A grin split his face. “Yeah, you can have time, sweetheart.” I smirked. I was no sweetheart!

We waved at each other, and he said, “Talk to you tomorrow, Max. I know you’re heading to the jam then, so when should I call you?”

“Same Max-time, same Max-channel works for me,” I replied, returning his smile. And with a click, he was gone. I looked to She-Ra and Catra, both buzzing around my legs for food, and said out loud, “Now what?”

“He straight up said he loves you, no holds barred, while you were on Skype, probably looking like a deer in the headlights?” Lois asked, sipping her iced tea, while I drank the last of my boxed wine.

I was lounging on the bed in the gaming room, that sandalwood and sunshine smell still lingering around me, facing my laptop. I was wearing my flannel pajamas with a kitten print this time, and my hair was still in its now slightly frazzled fishtail braid from earlier.

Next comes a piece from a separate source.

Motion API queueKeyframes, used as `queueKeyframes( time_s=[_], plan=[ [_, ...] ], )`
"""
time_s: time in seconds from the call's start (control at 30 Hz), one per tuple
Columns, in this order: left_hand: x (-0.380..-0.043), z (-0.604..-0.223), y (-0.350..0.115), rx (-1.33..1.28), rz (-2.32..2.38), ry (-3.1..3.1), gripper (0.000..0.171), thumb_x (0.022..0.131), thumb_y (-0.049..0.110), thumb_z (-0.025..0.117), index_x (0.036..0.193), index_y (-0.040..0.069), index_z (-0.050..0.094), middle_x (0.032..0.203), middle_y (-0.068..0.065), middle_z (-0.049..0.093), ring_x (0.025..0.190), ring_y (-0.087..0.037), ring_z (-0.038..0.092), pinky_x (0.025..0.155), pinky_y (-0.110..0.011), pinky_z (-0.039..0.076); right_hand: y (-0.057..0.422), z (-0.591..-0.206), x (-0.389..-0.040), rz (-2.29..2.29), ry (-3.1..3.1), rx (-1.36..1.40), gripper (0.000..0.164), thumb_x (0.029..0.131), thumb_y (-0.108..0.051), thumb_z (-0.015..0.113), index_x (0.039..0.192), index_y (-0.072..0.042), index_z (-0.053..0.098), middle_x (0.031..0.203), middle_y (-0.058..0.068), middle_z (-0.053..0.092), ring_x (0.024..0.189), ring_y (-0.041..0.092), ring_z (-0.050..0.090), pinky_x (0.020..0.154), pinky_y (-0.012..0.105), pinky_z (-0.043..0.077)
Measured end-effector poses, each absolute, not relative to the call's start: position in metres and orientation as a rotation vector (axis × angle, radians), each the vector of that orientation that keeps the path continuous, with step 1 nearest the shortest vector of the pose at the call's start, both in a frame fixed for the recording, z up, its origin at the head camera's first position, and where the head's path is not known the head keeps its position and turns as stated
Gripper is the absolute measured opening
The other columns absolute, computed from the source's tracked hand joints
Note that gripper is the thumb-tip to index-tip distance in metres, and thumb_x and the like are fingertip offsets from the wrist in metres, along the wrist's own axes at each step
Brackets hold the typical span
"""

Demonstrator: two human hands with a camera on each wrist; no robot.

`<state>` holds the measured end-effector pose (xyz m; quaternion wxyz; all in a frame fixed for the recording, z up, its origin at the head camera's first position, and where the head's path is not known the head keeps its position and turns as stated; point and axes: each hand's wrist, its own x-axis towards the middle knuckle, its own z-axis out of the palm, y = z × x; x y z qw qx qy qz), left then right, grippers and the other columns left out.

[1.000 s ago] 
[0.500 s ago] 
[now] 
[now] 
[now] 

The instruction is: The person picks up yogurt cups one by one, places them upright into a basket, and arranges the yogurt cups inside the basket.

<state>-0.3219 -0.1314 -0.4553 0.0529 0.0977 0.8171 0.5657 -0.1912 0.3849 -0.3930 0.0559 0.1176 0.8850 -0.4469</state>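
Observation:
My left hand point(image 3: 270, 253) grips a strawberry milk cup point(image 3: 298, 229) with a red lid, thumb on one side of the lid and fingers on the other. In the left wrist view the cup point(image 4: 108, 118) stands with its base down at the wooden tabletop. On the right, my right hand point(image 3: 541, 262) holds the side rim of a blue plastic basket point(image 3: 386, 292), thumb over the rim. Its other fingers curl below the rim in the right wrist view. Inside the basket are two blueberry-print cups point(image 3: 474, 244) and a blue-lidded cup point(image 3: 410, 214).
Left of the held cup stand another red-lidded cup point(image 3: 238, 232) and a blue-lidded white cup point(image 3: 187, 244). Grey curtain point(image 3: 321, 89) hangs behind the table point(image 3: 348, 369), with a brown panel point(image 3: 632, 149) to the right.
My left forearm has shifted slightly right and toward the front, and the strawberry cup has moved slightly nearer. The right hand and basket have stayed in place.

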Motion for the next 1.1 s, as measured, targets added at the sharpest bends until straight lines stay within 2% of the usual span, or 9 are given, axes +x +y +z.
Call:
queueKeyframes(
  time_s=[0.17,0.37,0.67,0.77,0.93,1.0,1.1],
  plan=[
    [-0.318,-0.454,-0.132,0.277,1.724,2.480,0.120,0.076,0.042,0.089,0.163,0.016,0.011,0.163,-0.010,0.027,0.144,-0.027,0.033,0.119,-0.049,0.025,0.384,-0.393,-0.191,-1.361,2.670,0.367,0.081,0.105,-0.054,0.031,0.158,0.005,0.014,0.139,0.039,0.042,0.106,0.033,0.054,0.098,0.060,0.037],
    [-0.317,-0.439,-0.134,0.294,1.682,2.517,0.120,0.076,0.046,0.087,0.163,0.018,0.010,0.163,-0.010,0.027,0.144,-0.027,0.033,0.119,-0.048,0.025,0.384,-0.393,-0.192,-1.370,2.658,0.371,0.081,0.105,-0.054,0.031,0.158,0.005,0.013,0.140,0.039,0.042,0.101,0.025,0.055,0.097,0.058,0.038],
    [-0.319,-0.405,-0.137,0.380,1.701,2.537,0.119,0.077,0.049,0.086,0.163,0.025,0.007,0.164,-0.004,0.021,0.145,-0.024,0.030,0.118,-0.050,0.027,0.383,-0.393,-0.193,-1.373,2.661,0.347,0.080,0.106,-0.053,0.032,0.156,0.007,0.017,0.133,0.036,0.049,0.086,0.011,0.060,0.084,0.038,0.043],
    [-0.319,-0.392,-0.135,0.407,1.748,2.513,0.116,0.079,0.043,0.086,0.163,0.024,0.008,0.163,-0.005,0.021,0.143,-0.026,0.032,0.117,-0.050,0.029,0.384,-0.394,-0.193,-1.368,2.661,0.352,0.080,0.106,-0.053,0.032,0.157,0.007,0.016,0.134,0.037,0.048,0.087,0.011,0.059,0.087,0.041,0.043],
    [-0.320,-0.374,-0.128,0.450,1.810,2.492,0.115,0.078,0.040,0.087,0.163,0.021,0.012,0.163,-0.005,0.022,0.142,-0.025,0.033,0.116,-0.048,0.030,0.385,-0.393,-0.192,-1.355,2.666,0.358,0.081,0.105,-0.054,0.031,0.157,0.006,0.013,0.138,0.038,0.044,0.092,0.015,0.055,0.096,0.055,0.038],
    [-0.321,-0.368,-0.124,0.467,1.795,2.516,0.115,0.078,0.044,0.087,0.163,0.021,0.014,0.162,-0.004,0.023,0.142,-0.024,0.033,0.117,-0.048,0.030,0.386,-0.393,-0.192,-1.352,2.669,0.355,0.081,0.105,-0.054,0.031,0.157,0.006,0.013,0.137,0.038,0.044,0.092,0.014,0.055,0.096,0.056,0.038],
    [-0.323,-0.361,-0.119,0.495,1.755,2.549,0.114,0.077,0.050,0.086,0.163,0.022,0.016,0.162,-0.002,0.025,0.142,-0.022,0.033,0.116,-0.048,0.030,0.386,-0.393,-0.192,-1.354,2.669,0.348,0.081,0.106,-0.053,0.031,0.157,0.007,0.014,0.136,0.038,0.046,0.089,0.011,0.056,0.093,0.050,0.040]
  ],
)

“Yes! I’d never seen him like that, Lois, but then I only ever saw him for four days. Though I’ve talked to him plenty, and heard his voice through the game, and he’s never sounded like that. He was practically desperate.”

“He was probably desperate to get through that thick skull of yours where your own self-worth is concerned, Maxine. I know you’re trying to come out of your shell or tear down those walls around you—pick your metaphor—but that can’t happen overnight. It has to be a sustained effort over time, or you’ll fall back into bad habits and thought patterns. And one of those is thinking that you’re not worthy of affection or love. I mean, why else would you have denied yourself romantic or sexual relationships for over a decade?”

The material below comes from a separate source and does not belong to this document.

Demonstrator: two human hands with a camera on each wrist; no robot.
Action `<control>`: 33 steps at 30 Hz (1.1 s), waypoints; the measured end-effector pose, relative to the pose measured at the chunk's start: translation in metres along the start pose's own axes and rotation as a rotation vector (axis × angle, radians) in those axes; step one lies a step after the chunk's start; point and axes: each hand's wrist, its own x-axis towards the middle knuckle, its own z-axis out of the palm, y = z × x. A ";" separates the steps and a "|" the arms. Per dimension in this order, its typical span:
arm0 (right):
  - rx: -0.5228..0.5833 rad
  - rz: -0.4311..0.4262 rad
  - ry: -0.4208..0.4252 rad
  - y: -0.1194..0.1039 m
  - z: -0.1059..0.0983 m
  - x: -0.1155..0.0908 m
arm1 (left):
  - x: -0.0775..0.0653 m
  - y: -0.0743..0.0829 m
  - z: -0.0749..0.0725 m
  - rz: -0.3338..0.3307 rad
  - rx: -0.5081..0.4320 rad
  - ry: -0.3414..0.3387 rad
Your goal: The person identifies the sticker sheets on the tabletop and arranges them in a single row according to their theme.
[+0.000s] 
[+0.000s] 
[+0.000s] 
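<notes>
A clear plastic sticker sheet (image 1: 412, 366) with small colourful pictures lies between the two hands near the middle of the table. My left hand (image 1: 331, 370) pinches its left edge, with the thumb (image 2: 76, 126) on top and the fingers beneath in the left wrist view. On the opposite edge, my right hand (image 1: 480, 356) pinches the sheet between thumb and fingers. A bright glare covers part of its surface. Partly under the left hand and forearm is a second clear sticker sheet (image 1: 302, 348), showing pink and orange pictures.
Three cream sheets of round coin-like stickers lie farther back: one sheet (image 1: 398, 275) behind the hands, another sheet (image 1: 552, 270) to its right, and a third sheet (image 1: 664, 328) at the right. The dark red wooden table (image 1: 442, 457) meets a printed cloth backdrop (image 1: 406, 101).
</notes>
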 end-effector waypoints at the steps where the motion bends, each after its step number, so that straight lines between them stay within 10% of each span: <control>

I sighed. “Lo, do you always have to go right for the freaking jugular?” I asked, downing the last of my drink. I put the empty glass on the bedside table and noted that it was now past eleven o’clock. I should be in bed instead of drinking alone and getting life-coached by my bestie. “Can we talk about you for a minute, instead of rehashing the hash that is my love life?”

Lois laughed. “But your life is so much more interesting than mine! All I do is work a job I don’t love to pay rent on an apartment in a city I don’t love anymore, and of course I have Elsa to take care of.”

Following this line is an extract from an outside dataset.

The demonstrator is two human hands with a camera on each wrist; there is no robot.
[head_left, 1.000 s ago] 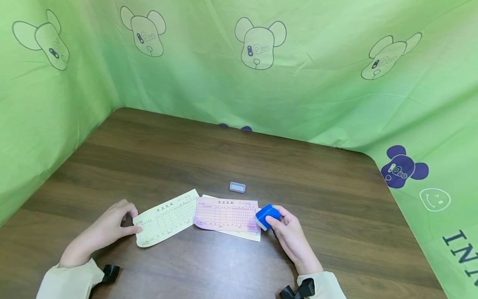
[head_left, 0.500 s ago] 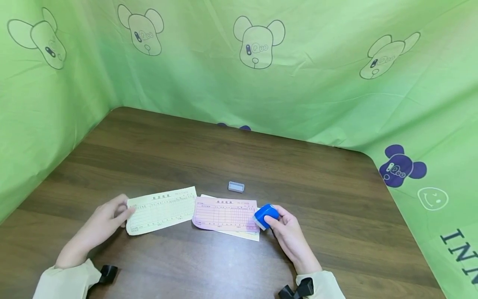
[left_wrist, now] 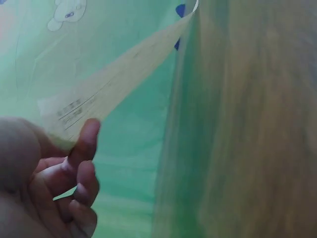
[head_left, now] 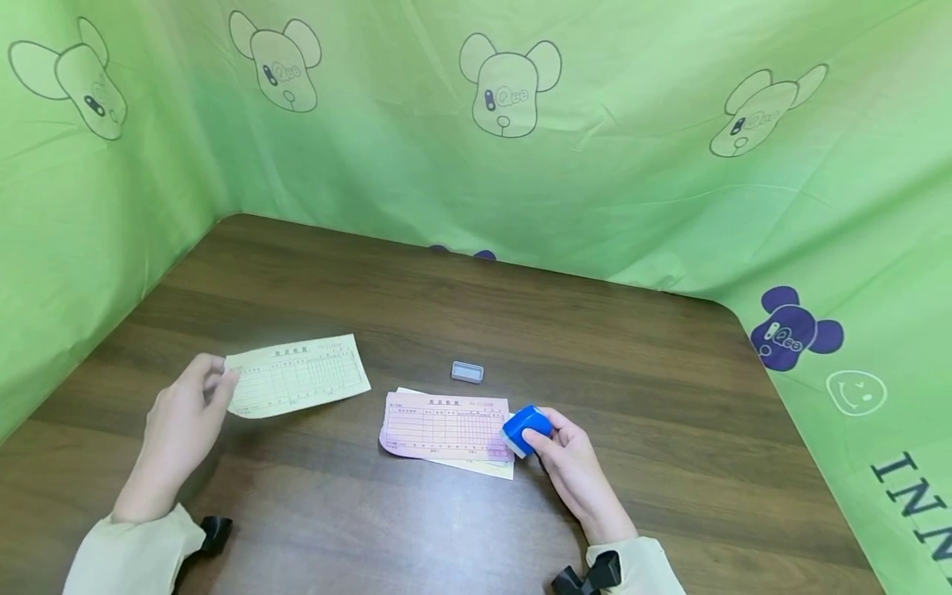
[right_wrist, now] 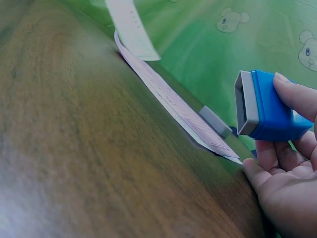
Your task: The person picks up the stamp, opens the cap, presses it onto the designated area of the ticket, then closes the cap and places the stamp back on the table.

That gave me pause. “Wait, what’s wrong with New York? You used to be nuttier than a squirrel about the city.”

“I know, but I’m getting older, Max. I’m a single mom, raising a daughter in a city with no backyard, no room for a dog, or a zillion other things I had growing up in the country. I remember chasing lightning bugs and grasshoppers, not finding a condom in the sandbox at the park. I wonder if I’m doing right by her, raising her so differently than how I was. I want her to have those same kinds of childhood memories we both have. And on top of it all, my company is downsizing. I’ve got the feeling I’m on the chopping block, and I don’t know what to do next.”

My mind whirled with this new information. Lois and I had never met in person in the ten years I’ve known her, but she was like a sister to me, truly. Her parents were out of the picture, having disowned her when she had gotten pregnant and married a man of color. He lived in Europe now and didn’t always send back child support regularly, and I worried what would happen to her if she did lose her job. From what I understood, it barely provided enough for them to get by. I couldn’t believe I was so wrapped up in my own self that I didn’t know how she was feeling about the city and her tenuous situation at work. A seed of an idea formed in my brain, and then sprouted. I thought of my mom, alone in that big house, with three spare bedrooms.

“So Lois,” I said, leaning closer to the laptop. “It sounds like you want to make some changes too, especially if you lose your job. Ever consider moving?”

“Where?” she asked, narrowing her eyes at me. I grinned wide and raised my eyebrows a few times suggestively. If Mom wouldn’t welcome the company—which I was sure she would—then we could always convert my gaming room into a space for Lois and Elsa. It would be cramped in the cottage with a child, but all we had to do was open up the back door and she’d have all the room she could want to run and play in.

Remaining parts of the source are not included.